Politics and religion

A growing number of young American women, according to several studies, are turning away from conservative conceptions of the family, the couple, and sexuality, and are also distancing themselves from religion, in a country where faith and politics can often be intimately linked.

In April, the Survey Center on American Life published the results of a survey of Americans who had left the religion in which they grew up.

In every generation since World War II, the majority of people who have turned their backs on the faith of their childhood have been men.

In generation Z, those born between the end of the 1990s and the beginning of the 2010s, the trend is suddenly reversed: for the first time, the group of people who have abandoned their religion is mainly made up of women, at 54%.

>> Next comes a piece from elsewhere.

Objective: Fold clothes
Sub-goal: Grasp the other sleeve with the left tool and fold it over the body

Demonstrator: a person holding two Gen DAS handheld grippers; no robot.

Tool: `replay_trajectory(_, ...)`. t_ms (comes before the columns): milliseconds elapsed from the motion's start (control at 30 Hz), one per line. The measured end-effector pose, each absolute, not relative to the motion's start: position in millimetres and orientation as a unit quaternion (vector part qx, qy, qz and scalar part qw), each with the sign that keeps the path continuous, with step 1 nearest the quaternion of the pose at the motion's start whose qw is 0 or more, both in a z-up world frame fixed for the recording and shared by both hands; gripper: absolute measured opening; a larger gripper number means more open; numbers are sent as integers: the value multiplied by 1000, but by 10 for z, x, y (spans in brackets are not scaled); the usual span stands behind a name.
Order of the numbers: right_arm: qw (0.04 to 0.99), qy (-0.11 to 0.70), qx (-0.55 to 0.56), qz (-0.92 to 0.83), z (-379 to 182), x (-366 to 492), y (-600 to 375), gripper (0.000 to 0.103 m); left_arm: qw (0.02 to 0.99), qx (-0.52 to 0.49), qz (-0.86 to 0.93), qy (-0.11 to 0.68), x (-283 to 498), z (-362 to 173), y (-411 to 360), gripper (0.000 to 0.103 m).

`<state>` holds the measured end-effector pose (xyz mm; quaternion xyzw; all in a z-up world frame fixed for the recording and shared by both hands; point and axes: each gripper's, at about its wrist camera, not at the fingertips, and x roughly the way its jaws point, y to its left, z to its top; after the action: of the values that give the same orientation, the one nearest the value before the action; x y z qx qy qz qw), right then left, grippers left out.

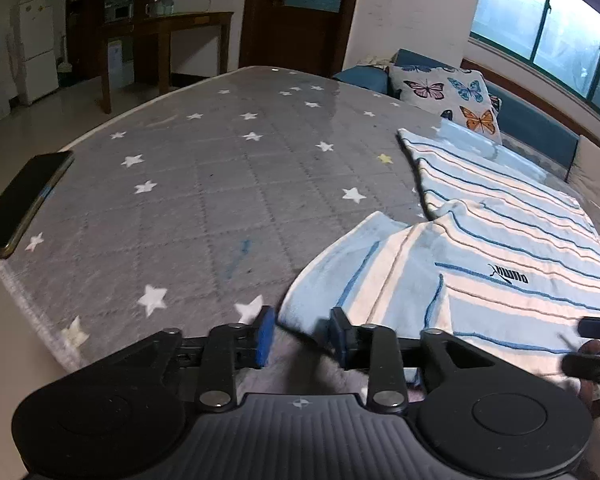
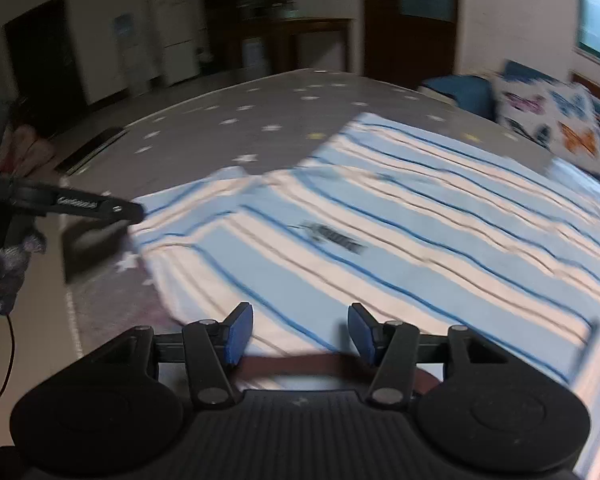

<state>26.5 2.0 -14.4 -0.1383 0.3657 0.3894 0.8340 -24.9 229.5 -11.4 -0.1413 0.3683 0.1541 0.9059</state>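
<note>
A light blue shirt (image 1: pixel 500 240) with white and dark blue stripes and a black logo lies flat on a grey star-patterned blanket (image 1: pixel 200 184). Its short sleeve (image 1: pixel 360 272) points toward my left gripper (image 1: pixel 300 334). The sleeve's hem corner lies between the blue pads, which stand apart: the right pad is over the cloth, the left over bare blanket. In the blurred right wrist view my right gripper (image 2: pixel 302 332) hangs open over the shirt's (image 2: pixel 380 220) near edge with nothing gripped. The left gripper's black finger (image 2: pixel 116 210) shows at the sleeve's edge.
A dark phone (image 1: pixel 24 200) lies at the blanket's left edge. A butterfly pillow (image 1: pixel 448 96) leans on a blue sofa behind the shirt. A wooden table (image 1: pixel 172 28) and a white fridge (image 1: pixel 36 48) stand at the back. A gloved hand (image 2: pixel 4 268) is at the left.
</note>
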Motion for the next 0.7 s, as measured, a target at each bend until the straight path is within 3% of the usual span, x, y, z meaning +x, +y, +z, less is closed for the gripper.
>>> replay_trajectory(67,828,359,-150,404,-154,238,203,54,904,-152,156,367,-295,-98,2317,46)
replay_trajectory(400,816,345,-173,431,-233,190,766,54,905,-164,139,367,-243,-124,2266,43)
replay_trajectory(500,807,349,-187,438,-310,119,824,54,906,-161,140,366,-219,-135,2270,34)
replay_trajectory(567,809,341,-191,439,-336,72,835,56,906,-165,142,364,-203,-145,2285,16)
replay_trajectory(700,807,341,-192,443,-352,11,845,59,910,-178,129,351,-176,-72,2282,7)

Which dynamic will prevail on November 5: a massive vote of young women for Kamala Harris? Or an unprecedented mobilization in favor of Donald Trump from a young and male electorate who historically rarely votes?

Kelly Dittmar, a professor of political science at Rutgers University, does not venture to make a prediction, especially with an indirect electoral system, where a few tens of thousands of voters in a few key states decide the outcome.

But she nevertheless recalls that “for forty years, women have voted more than men in the United States. There is no indication that it will be different in 2024.”